There appears to be some overlap between the two inquiries the FTC voted on in June. The FTC announced it will use “every tool at its disposal” to investigate PBMs and drug makers, with an emphasis on the insulin market.

Insulin has been a hot button issue in Washington D.C. for a long time, given the steadily rising out-of-pocket costs for patients. Even insured patients spend on average more than $750 annually on insulin. Uninsured patients spend at least twice as much. Insulin is an essential treatment for approximately 8 million Americans to control diabetes.


The insulin saga epitomizes the challenges facing U.S. healthcare regarding access, equity, pricing, and rebates. For years, constituents have been demanding that legislators and the executive branch make changes that lower their out-of-cost burden, but also establish a more transparent marketplace. Thus far, to no avail.

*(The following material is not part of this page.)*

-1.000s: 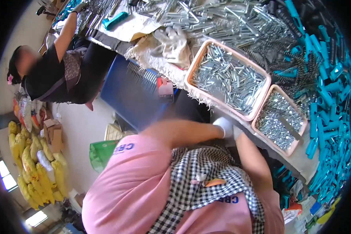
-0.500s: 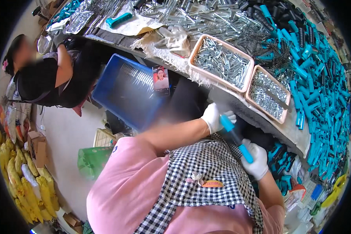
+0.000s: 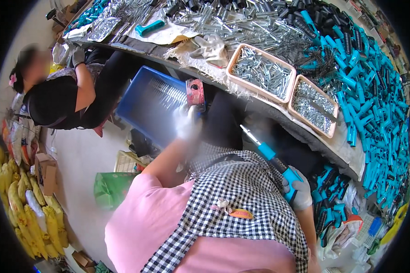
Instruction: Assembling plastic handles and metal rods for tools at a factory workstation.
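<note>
My right hand [image 3: 300, 193], in a white glove, is closed around the teal handle of a teal-and-black hand tool [image 3: 273, 159] with a bare metal shaft. The tool tilts up and left in front of my checked apron. My left hand [image 3: 185, 122], also gloved and somewhat blurred, reaches away from it, fingers stretched toward the lower edge of a phone [image 3: 195, 93]. Whether a fingertip touches the screen I cannot tell. The phone stands at the edge of a blue crate [image 3: 131, 91], in which a row of shiny metal rods lies.
The workbench holds two pale trays of small metal parts [image 3: 259, 73] [image 3: 313, 107], a crumpled glove [image 3: 210, 50], springs and a big heap of teal tubes [image 3: 373, 109]. Black-and-teal tools [image 3: 330, 200] lie below at right. Another person [image 3: 59, 100] sits at the left.
My left hand has let go of the tool's upper end and moved left to the phone. The metal shaft now shows. The phone's picture is different.
</note>
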`<action>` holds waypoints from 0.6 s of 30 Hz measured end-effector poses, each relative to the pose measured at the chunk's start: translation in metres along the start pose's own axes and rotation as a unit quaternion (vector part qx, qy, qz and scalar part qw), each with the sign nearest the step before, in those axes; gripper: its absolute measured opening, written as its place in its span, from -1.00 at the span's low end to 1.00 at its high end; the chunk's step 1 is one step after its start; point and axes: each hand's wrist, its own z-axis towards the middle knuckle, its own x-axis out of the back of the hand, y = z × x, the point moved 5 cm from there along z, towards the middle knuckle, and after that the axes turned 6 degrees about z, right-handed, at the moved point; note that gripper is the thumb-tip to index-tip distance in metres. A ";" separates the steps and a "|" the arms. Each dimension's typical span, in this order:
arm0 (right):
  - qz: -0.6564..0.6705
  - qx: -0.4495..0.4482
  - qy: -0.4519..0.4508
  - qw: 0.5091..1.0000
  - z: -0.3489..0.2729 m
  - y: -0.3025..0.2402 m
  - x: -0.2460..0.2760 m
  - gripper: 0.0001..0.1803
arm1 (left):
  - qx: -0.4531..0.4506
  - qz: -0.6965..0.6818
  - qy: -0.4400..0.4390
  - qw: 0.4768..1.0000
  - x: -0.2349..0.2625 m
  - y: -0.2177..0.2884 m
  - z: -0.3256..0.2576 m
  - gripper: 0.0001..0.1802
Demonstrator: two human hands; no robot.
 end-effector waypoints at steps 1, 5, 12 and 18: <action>-0.013 0.006 0.028 1.000 -0.002 -0.001 0.000 -0.23 | -0.002 0.001 0.000 1.000 -0.005 -0.006 0.000 -0.34; -0.015 0.011 0.060 0.998 -0.011 0.002 0.006 -0.25 | -0.013 0.043 0.011 0.999 -0.018 -0.018 -0.008 -0.31; 0.062 0.035 0.120 0.990 -0.017 0.016 0.028 -0.29 | -0.076 0.084 0.019 0.993 -0.026 -0.015 -0.005 -0.39; -0.055 0.108 0.159 0.980 -0.062 -0.013 0.047 -0.30 | 0.057 -0.163 -0.126 0.977 -0.050 -0.015 0.011 -0.38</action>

The FTC has raised the stakes as the agency has included terms like “commercial bribery” in its statements to describe what it perceives as anti-competitive rebates in the insulin market.

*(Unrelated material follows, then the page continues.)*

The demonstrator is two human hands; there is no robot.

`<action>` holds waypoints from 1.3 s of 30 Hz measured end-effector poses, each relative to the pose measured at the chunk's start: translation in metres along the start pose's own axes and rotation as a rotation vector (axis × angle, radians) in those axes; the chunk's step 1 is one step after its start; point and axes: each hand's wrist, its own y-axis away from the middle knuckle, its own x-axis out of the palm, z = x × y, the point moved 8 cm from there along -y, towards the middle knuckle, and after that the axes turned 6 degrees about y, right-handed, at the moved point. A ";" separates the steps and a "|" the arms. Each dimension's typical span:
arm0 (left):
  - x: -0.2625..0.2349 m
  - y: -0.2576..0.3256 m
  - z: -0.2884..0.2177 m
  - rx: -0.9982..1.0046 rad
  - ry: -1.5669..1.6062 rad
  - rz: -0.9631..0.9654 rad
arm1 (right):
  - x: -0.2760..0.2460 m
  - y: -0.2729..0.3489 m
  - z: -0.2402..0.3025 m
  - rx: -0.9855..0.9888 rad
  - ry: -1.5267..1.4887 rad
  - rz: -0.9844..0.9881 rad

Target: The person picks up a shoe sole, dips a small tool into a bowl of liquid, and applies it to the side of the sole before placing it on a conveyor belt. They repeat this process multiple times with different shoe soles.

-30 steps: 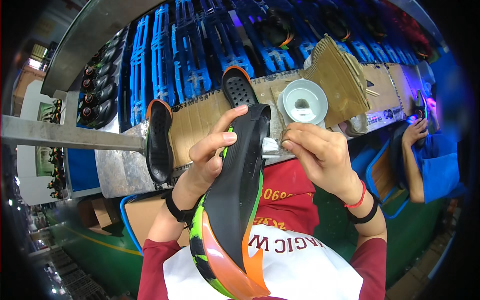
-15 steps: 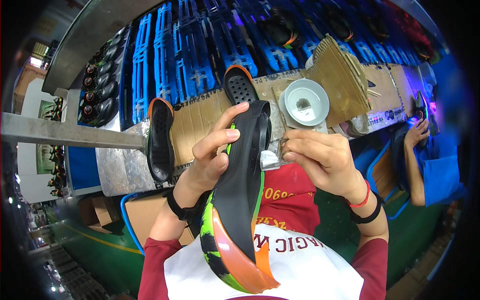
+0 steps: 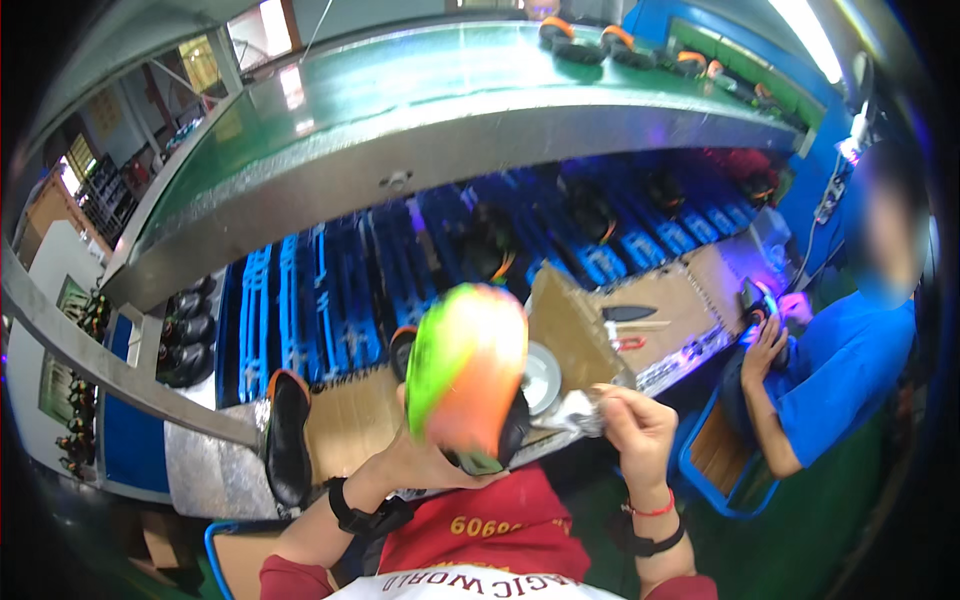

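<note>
My left hand [image 3: 420, 468] grips a shoe [image 3: 468, 378] from below and holds it up close in front of me. Its green and orange sole faces me, blurred, with a dark upper showing at the lower edge. My right hand [image 3: 638, 430] is just to the right of the shoe, apart from it. Its fingers pinch a small crumpled whitish wad [image 3: 580, 410]. Both wrists carry black bands, and the right one also has a red string.
A black shoe with orange trim [image 3: 288, 440] lies on the cardboard-covered bench [image 3: 350, 420] at left. A white round dish [image 3: 545, 375] and a cardboard sheet [image 3: 572, 325] sit behind the held shoe. Blue trays [image 3: 330, 300] hold dark shoes under a green conveyor [image 3: 450, 80]. A person in blue [image 3: 840, 370] works at right.
The shoe has been turned and raised, so its green and orange sole now faces me. My right hand has come off it and moved right. The view has tilted up toward the conveyor.
</note>
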 end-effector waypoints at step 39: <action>0.033 0.133 0.092 -0.756 2.119 -0.515 | 0.105 -0.034 -0.051 -0.643 1.160 0.316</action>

The latest FTC inquiry follows a recent investigation by Senators Grassley (R-Iowa) and Wyden (D-Oregon), which blamed rebate schemes for much of what ails the prescription drug market. Furthermore, nearly two years ago, Senator Klobuchar (D-Minnesota) and colleagues commissioned the General Accounting Office (GAO) to examine rebates. The GAO report is due out this fall.

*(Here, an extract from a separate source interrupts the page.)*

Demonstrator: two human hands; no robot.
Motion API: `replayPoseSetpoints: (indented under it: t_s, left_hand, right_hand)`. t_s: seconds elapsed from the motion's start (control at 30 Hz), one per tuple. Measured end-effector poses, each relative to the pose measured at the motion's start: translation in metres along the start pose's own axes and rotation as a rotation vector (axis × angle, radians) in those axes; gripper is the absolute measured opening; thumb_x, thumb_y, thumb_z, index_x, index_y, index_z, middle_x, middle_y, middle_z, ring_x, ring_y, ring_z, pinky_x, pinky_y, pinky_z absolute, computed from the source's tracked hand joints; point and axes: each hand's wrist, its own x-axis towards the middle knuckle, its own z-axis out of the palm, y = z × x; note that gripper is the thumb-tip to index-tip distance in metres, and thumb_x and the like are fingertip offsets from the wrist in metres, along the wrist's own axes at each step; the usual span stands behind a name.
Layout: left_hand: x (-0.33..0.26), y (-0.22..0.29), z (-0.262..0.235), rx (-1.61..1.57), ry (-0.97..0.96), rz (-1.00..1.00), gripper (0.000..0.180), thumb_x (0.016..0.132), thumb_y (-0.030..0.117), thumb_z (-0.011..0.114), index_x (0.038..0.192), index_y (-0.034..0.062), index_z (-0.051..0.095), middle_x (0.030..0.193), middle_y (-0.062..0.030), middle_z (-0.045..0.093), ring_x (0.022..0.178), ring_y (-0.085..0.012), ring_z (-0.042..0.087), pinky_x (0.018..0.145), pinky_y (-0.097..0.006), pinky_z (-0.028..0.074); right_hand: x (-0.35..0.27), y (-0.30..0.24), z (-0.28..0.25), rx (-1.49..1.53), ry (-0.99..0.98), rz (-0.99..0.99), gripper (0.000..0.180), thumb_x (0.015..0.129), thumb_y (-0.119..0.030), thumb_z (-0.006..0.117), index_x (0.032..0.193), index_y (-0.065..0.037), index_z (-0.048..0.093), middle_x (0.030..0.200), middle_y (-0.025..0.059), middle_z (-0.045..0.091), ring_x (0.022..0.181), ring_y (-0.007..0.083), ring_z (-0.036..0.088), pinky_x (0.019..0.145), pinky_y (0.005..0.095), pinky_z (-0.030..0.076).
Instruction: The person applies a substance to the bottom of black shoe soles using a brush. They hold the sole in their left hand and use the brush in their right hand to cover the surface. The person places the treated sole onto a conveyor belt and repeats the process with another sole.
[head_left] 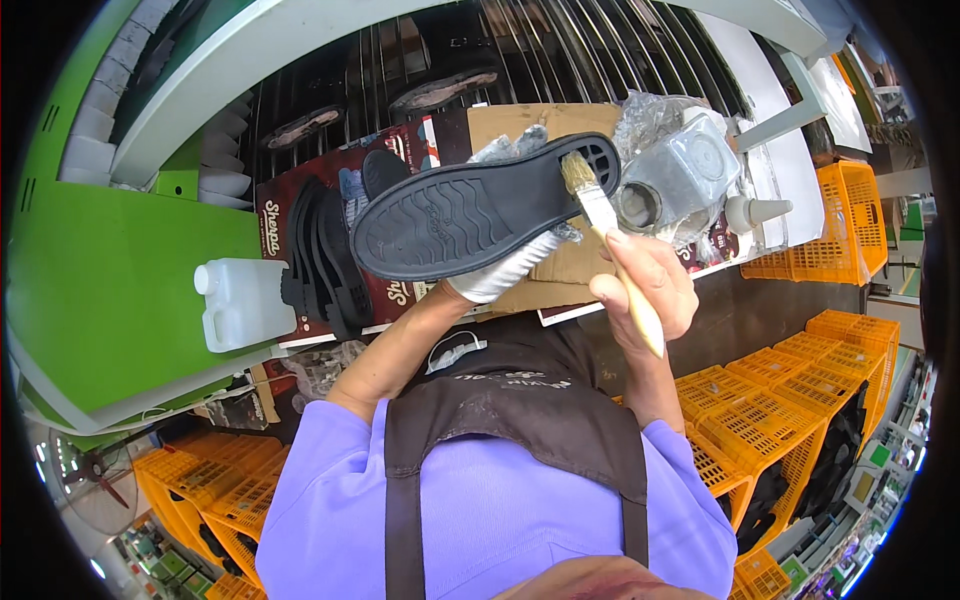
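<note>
My left hand (508, 272), in a whitish glove, grips a black shoe sole (430, 228) from beneath and behind. The sole lies across the view with its wavy tread facing me and its heel at the right. Between the fingers of my bare right hand (655, 290) is a flat paintbrush (597, 210) with a pale handle. Its bristles touch the heel end, beside the hollowed grid there. Just right of the heel, a clear plastic container (690, 165) lies with its round opening toward me. Several black soles (335, 265) are grouped to the left.
Brown cardboard (490, 125) covers part of the bench. A white jug (250, 303) stands left, by a green machine panel (130, 300). A nozzle bottle (755, 212) sits right. Dark shoes (440, 90) rest on metal rollers behind. Orange crates (765, 410) are stacked at the lower right.
</note>
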Motion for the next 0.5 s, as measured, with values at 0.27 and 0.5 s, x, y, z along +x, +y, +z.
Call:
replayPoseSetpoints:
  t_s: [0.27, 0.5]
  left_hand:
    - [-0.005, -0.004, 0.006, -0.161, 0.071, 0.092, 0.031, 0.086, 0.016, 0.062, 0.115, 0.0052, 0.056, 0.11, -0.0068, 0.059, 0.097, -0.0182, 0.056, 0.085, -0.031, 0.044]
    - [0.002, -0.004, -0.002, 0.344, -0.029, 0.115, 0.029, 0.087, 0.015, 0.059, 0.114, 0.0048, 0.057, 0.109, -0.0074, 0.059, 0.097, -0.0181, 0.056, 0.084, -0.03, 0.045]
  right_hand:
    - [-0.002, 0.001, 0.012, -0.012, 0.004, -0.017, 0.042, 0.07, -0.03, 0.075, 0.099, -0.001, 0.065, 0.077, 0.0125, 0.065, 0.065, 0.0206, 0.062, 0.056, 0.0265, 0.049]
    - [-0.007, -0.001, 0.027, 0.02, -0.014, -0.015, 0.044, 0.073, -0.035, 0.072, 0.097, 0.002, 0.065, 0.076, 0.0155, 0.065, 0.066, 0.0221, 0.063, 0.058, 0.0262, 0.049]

There’s a lot wrong with the rebate system as it currently exists in the U.S. In the conventional rebate system that’s been in operation for decades, PBMs receive rebates from drug manufacturers in exchange for preferred positioning on the formulary, which in turn drives market share. Experts have criticized rebates for the fact that payers often don’t base their decisions to include a drug on comparative cost-effectiveness. Rather, decisions are contingent strictly on financial terms, namely which manufacturer offers a higher rebate payment to the PBM. This applies to insulin as well as numerous other therapeutic categories.


What’s worse is when rebate traps or walls are involved. Branded manufacturers leverage their position as market leaders by offering financial incentives to PBMs and health insurers in the form of “all or nothing” conditional volume-based rebates, in exchange for (virtually) exclusive positioning on the formulary. This can mean keeping competitors off the formulary entirely, or severely limiting formulary access to a competing drug with drug utilization management tools like step edits. Here, a patient must use a preferred drug and fail on it (a so-called “fail-first” policy) before stepping up to a non-preferred drug.


Because the portion of the rebate retained by PBMs is often calculated as a percentage of a drug’s list price, PBMs can have incentives to establish formularies that favor branded drugs with higher list prices and larger rebates over lower priced biosimilars, specialty generics, or even branded competitors. Rival drugs entering the market lack sufficient sales volume to be able to offer the same level of rebates to PBMs that originator firms can provide.


A growing number of states have sought more oversight with respect to PBM transactions. However, the FTC inquiry offers a comprehensive review of PBM practices nationwide. Proof of the establishment of anti-competitive practices could lead to legal action being taken against PBMs.